No puedo evitarlo. Ni siquiera en estos momentos. La primera imagen de Miguel Roa que se me viene a la mente es la de él, en calzoncillos, en su camerino del teatro de la Zarzuela. Había concluido una función en la que él había dirigido la orquesta, como tantas veces, y yo acudí a saludarle y a felicitarle. Me introdujo en el camerino, y me preguntó si no me importaba que charláramos mientras se cambiaba. Imagino, no recuerdo, que tendría prisa.
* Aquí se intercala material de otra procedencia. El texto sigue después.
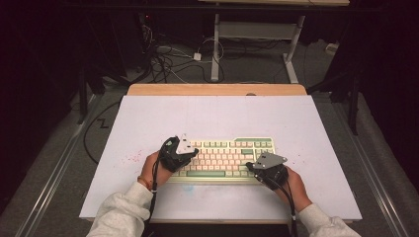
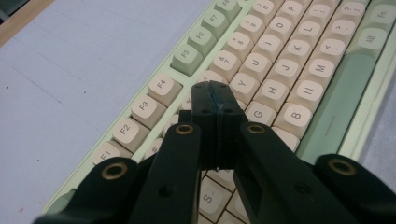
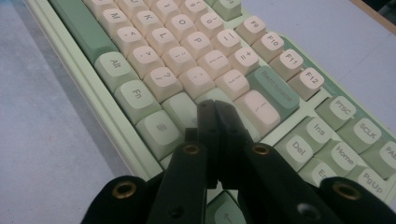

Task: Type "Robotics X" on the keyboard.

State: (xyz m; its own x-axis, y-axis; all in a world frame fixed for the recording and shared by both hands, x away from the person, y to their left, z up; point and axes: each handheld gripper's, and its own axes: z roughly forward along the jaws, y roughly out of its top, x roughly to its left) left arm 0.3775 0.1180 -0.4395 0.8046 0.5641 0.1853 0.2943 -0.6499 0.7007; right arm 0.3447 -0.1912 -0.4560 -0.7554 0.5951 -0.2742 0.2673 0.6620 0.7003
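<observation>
A cream and pale green keyboard [image 1: 225,159] lies on the white table top [image 1: 217,118], near its front middle. My left gripper [image 1: 190,154] hovers over the keyboard's left end, jaws shut with nothing between them. In the left gripper view its tips [image 2: 215,95] hang above the keyboard [image 2: 280,60], between the F-key row and the Y, G, H keys. My right gripper [image 1: 253,168] is over the keyboard's right part, near its front edge. In the right gripper view its shut, empty tips [image 3: 215,109] sit just above the keyboard [image 3: 187,51], near the green Backspace key [image 3: 273,88].
The table top reaches well beyond the keyboard on all sides, with faint pink specks [image 1: 132,158] at the left. A wooden edge [image 1: 217,89] runs along the far side. Behind the table stand a desk frame [image 1: 257,44] and floor cables [image 1: 168,59].
</observation>
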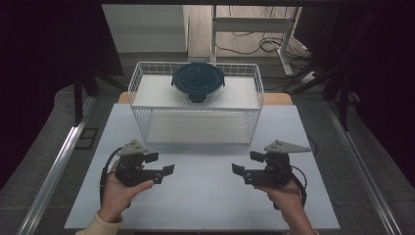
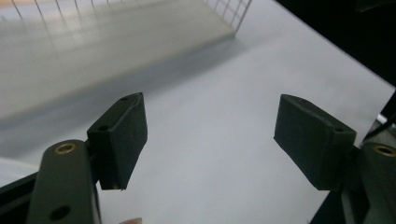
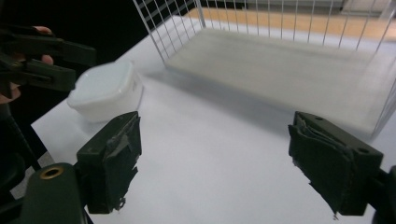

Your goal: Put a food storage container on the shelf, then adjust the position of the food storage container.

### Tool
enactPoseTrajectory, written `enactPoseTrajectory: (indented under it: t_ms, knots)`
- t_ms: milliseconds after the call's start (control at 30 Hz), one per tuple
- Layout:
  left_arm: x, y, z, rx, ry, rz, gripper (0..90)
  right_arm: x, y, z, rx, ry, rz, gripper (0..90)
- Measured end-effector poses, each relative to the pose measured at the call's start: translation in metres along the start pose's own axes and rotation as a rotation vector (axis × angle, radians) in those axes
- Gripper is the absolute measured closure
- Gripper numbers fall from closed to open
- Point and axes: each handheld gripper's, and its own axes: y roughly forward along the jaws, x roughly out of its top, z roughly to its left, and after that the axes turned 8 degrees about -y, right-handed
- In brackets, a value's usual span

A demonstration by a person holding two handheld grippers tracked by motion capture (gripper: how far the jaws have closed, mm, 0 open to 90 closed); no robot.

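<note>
Two grippers sit low over the near half of the white desk (image 1: 205,196), one in each of your hands. Your left gripper (image 1: 160,165) is toward the near left corner and your right gripper (image 1: 247,163) toward the near right corner, and they point inward at each other. Both sets of fingers stand wide apart with nothing between them; the left gripper view shows bare desk between its black pads, and the right gripper view shows the same. A white wire basket (image 1: 195,128) stands at the far edge of the desk, centred. Inside it, against its far side, sits a round clear container (image 1: 198,83) with a dark blue clip-on lid. The container looks like glass, so expect it to be stiff, fairly heavy, smooth-walled and breakable if dropped. The lid rim and its side clips look like the surest places to take hold, from above, over the basket wall. In the right gripper view, a small white lidded tub (image 3: 105,89) rests near the left edge of the desk, just beside your left gripper.
</note>
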Motion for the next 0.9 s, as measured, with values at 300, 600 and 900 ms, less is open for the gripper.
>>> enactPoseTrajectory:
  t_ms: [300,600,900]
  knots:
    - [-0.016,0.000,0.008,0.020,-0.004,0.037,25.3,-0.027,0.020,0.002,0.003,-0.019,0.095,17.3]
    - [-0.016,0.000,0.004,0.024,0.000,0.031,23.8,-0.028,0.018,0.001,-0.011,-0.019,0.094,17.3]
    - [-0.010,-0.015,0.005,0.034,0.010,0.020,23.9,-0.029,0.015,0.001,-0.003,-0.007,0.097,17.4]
Sentia una profunda simpatía por Miguel Roa. Era un hombre sabio, enamorado de la música y, creo, enamorado de la vida. Mantenía una mirada infantil -la de aquel niño de San Ildefonso que cantó en una ocasión el gordo de Navidad-, pero parecía estar de vuelta de todo. Pocas cosas le alteraban. Le he visto ensayar dos o tres veces; era firme, seguro, dominador. Su voz quebrada pero tonante se hacía oír con una mezcla de autoridad y amabilidad.
No tuvimos una relación continuada, pero sí coincidí en varias ocasiones con él. Tanto en las entrevistas como en las charlas informales que compartimos, encontré, insisto en el adjetivo, a un hombre sabio, y a un músico enamorado de su profesión, desacomplejado, que encontró en la zarzuela el mejor terreno para su talento. La conocía a las mil maravillas. Y la quería. Escucharle era aprender siempre una lección, además de una experiencia deliciosa por lo que sabía, por lo que recordaba, por su gracejo y su distanciamiento de las cosas. Miguel Roa era un músico de oficio, un pedazo de pan con aspecto de cascarrabias. ¡Un abrazo, maestro!